Aku merasa kalau diriku tidak akan tahan berada di antara aura para prajurit yang mengarungi gurun yang di sebut makanan mewah yang murah. Aku pun menghentikan niatanku untuk Memakan makanan mewah tersebut. Untuk hari ini aku makan roti bungkus saja.

Aku berjalan menuju mesin cepat saji yang berada di samping tembok kantin.

Aku memasukkan uang ku kedalam mesin itu dan memesan dua buah roti untuk makan siangku.

Ketika aku berbalik badan aku melihat sebuah suasana  manis penuh kebahagiaan dari Para siswa yang duduk di kantin sambil memakan sup mewah itu dengan wajah yang bahagia. 'Aku bersyukur terlahir di dunia ini' begitulah yang tertulis di wajah mereka. Bahkan aku juga mendengar beberapa orang yang berterima kasih kepada ibunya karena sudah melahirkan dirinya sambil menangis terseduh-seduh.

Aku juga merasa gak tahan jika berada di lautan penuh tangisan ini, maka dari itu aku putuskan untuk makan di bangku taman belakang sekolah saja. Sedikit orang yang datang ke sana jadi itu merupakan tempat kesukaanku. Biasanya aku ke sana bersama Ayase tapi karena Ayase sedang ada urusan lain, untuk kali ini aku makan sendirian saja.

Aku pun pergi dari kantin menuju bangku taman belakang sembari membawa dua buah roti di tanganku.

Dalam perjalanan ke sana aku melihat ada beberapa siswa yang sedang makan bersama, bermain bersama, dan ada juga yang pacaran di bangku taman dekat lapangan baseball.

Aku pun melanjutkan perjalananku dan ketika aku sampai disana, sebuah pemandangan yang indah dari bunga sakura yang bertebaran di taman belakang. Ku lihat sekeliling taman sepertinya tidak ada orang.

Dengan pemandangan yang indah di musim semi seperti ini kenapa sedikit orang yang datang kemari?

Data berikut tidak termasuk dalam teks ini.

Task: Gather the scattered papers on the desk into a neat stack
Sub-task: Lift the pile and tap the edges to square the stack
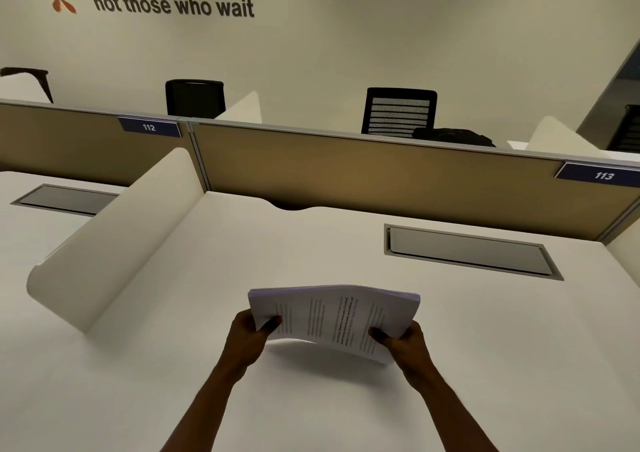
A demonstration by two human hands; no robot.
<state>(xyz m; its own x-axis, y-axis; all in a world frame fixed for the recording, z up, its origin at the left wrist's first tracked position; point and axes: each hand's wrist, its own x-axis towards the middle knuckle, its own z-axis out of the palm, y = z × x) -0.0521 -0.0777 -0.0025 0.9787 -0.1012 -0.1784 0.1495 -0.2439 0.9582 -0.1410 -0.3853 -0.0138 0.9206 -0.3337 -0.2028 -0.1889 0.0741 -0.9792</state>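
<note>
Both our forearms come in from the near edge over the white desk (173, 365). Our left hand (247, 335) grips the left side of the stack of papers (332, 316), with the thumb (272, 323) pressed on the top sheet and the other fingers hidden below. Our right hand (403, 342) grips the right side in the same way, its thumb (379, 334) on top. We hold the stack in the middle of the desk; its near edge is lifted and throws a shadow, and we cannot tell if the far edge touches the surface. Farther to the right, the grey cable tray (467, 251) is set into the desk with its lid closed. At left stands a white curved divider (114, 240), and at the far side the tan partition (363, 171).
</note>
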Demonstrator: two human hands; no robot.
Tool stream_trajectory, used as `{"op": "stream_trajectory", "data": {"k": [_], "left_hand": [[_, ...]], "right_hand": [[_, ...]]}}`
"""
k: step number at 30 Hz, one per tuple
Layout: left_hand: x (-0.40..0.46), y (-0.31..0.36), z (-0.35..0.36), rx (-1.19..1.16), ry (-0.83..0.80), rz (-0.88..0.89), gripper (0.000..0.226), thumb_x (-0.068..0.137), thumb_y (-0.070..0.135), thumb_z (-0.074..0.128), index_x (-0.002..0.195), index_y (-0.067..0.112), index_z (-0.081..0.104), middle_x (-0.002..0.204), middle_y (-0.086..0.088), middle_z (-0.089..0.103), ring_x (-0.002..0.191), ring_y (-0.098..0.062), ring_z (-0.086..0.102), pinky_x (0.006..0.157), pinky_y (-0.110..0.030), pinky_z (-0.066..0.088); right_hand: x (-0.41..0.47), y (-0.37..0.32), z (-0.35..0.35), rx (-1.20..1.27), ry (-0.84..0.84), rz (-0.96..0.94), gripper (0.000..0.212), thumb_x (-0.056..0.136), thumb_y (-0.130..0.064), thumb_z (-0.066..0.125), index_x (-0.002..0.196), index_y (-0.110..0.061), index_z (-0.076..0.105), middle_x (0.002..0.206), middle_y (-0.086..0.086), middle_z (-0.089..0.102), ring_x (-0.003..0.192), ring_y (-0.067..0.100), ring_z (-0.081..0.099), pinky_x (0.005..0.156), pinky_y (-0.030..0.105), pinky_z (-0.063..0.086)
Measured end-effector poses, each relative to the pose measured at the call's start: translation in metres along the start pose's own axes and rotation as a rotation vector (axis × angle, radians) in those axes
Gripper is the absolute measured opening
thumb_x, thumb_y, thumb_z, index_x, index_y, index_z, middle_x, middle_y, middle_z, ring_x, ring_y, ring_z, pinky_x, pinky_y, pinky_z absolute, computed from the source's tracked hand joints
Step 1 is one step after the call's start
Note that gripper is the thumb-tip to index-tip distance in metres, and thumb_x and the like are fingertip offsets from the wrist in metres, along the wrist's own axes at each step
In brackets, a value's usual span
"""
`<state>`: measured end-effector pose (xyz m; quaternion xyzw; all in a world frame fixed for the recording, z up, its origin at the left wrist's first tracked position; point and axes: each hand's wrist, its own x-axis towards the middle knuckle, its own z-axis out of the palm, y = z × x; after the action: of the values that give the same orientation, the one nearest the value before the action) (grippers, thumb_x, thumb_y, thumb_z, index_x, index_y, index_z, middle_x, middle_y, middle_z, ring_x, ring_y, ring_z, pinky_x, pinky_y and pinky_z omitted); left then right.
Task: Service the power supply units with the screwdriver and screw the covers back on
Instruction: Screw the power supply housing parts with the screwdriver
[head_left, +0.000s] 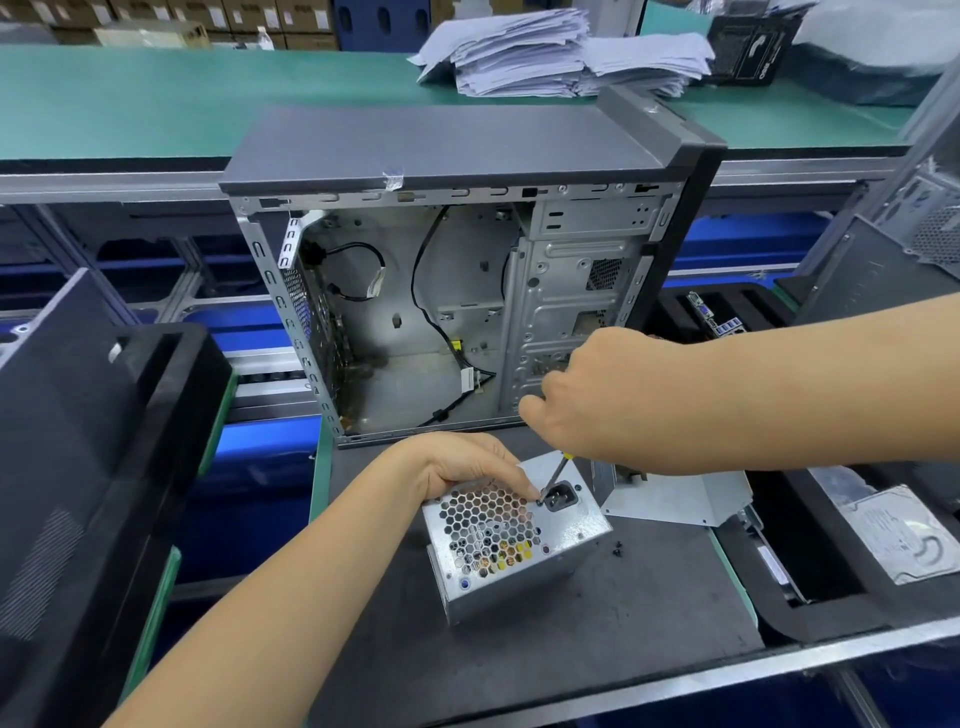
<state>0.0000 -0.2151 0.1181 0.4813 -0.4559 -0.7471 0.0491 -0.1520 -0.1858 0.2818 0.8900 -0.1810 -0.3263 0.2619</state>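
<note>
1. Left hand (457, 467) steadies the power supply unit (511, 535) at lower centre of the tabletop (597, 649), fingers curled over its top edge.
2. Right hand (597, 400) grips the screwdriver (555, 475), tip at a screw beside the socket.
3. Unit looks stiff and weighty (sharp sheet-metal edges): hold the casing sides.

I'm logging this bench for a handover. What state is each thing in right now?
Power supply unit: on the mat, vent face up.
Screwdriver: tip at a screw beside the power socket.
Left hand: steadies the unit.
Right hand: grips the screwdriver.
Computer case: upright, side open, gutted.
Loose screws: on the mat.
Hard drive: in a foam tray.
</note>
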Motion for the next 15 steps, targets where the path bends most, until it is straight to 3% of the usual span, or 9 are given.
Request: {"op": "stream_trajectory", "data": {"k": [3,5,8,11,13,15], "left_hand": [[0.001,0.0,-0.001,-0.006,-0.007,-0.007,0.01,0.088,0.009,0.069,0.095,0.006,0.074,0.092,-0.01,0.074,0.079,-0.019,0.071,0.081,-0.035,0.057],[0.0,0.001,0.0,-0.012,-0.014,-0.023,0.008,0.088,0.009,0.069,0.093,0.006,0.074,0.086,-0.008,0.075,0.073,-0.017,0.072,0.071,-0.03,0.06],[-0.002,0.002,0.001,-0.012,-0.016,-0.026,0.009,0.088,0.01,0.069,0.094,0.005,0.073,0.084,-0.007,0.076,0.07,-0.015,0.072,0.065,-0.026,0.059],[-0.002,0.002,0.002,0.002,0.012,-0.016,0.03,0.086,0.01,0.071,0.113,-0.004,0.067,0.105,-0.017,0.072,0.088,-0.023,0.069,0.084,-0.035,0.057],[-0.001,0.0,0.002,0.018,0.062,0.005,0.042,0.084,0.009,0.073,0.122,-0.004,0.062,0.122,-0.022,0.065,0.103,-0.028,0.064,0.096,-0.038,0.052],[0.0,-0.002,0.002,0.025,0.104,0.027,0.045,0.083,0.009,0.075,0.125,-0.001,0.061,0.128,-0.021,0.063,0.11,-0.029,0.062,0.099,-0.037,0.05]], "right_hand": [[-0.001,0.0,0.001,0.023,-0.052,-0.042,0.021,0.088,-0.007,0.052,0.091,-0.008,0.032,0.059,0.0,0.032,0.047,0.016,0.034,0.042,0.025,0.024],[-0.001,0.002,0.007,0.051,-0.075,-0.063,0.005,0.095,-0.012,0.047,0.1,-0.01,0.048,0.072,0.003,0.047,0.065,0.021,0.045,0.053,0.028,0.036],[-0.001,0.003,0.011,0.031,-0.014,-0.06,0.017,0.096,-0.011,0.044,0.11,-0.009,0.053,0.1,0.009,0.056,0.079,0.023,0.036,0.062,0.033,0.038],[-0.001,-0.002,0.008,0.004,0.08,-0.048,0.018,0.091,-0.008,0.047,0.108,-0.01,0.045,0.091,0.009,0.049,0.071,0.023,0.041,0.046,0.029,0.025],[-0.001,-0.006,0.006,0.004,0.097,-0.05,0.02,0.089,-0.007,0.046,0.107,-0.013,0.039,0.081,0.005,0.042,0.06,0.022,0.043,0.043,0.027,0.016],[0.0,-0.007,0.006,0.02,0.114,-0.052,0.022,0.089,-0.007,0.046,0.109,-0.013,0.04,0.08,0.005,0.038,0.064,0.022,0.046,0.043,0.026,0.016]]}}
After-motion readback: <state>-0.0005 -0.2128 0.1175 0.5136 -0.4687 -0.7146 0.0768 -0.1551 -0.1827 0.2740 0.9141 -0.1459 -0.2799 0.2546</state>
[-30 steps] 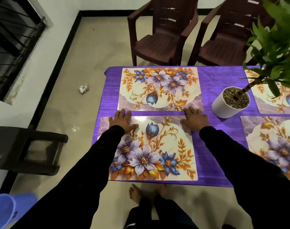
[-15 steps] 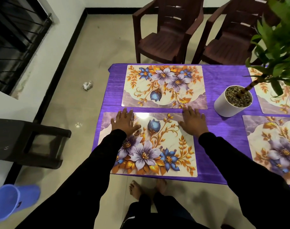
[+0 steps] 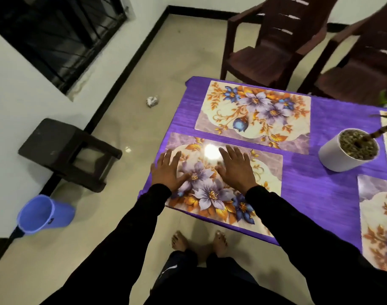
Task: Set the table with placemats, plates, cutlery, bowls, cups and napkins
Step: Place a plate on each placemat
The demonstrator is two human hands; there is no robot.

Pikirku sambil membuka bungkus roti yang masih hangat.

[Oh iya kira-kira test nya Ayase lancar atau tidak ya?]

Aku melamun sendirian di taman yang jarang di kunjungi para siswa sambil memikirkan teman masa kecilku yang akan ikut ujian seleksi calon paladin.

[Kalau tidak salah tahun ini ujiannya dilaksanakan di pulau ini ya?]

[Kira-kira di mana ujian nya akan dilaksanakan? Slayer's Foundation kah?]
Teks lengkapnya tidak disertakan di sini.